Exercise directions: Only a slice of the listing below is wanted. Retype the lines from the one containing "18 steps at" through the one containing "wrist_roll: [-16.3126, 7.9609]", exactly, both ends included.

Given information:
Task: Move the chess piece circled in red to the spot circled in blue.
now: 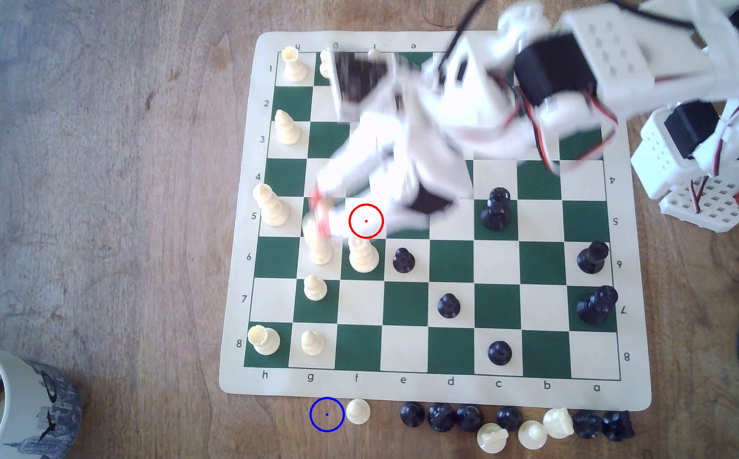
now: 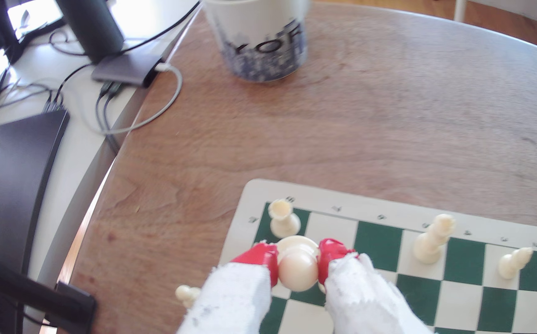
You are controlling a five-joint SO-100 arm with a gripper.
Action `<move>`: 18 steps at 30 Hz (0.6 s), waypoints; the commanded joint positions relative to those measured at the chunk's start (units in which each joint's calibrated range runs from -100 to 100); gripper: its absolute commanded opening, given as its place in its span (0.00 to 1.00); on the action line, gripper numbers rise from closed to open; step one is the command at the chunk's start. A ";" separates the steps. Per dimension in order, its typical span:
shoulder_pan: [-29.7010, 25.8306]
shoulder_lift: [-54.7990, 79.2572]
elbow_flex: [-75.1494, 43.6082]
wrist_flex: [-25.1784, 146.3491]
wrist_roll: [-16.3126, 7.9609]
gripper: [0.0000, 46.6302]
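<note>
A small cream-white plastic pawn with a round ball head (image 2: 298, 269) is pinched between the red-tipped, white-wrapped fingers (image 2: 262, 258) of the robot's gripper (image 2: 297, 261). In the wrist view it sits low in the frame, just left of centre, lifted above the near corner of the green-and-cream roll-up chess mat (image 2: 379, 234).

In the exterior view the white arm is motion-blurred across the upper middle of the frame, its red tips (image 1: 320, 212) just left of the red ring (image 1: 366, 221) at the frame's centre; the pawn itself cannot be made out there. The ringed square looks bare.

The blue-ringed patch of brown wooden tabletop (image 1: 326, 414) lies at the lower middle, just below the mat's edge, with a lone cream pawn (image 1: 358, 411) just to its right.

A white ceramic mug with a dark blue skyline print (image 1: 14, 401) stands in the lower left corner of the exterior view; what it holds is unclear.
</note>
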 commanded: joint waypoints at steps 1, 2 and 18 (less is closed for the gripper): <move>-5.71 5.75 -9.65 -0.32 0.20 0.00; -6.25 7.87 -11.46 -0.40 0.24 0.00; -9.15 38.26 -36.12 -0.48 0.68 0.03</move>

Response to the exercise:
Action `<move>`: 18 steps at 30 Hz (0.6 s), waypoints; the commanded joint positions relative to those measured at the chunk's start (units in which each joint's calibrated range runs from -100 to 100); gripper: its absolute commanded opening, given as its place in its span (0.00 to 1.00); on the action line, gripper numbers rise from closed to open; step one is the command at the chunk's start. A ";" separates the steps. Per dimension in order, its typical span:
shoulder_pan: [-29.7010, 25.8306]
shoulder_lift: [-54.7990, 79.2572]
elbow_flex: [-75.1494, 43.6082]
wrist_flex: [-25.1784, 146.3491]
wrist_roll: [-16.3126, 7.9609]

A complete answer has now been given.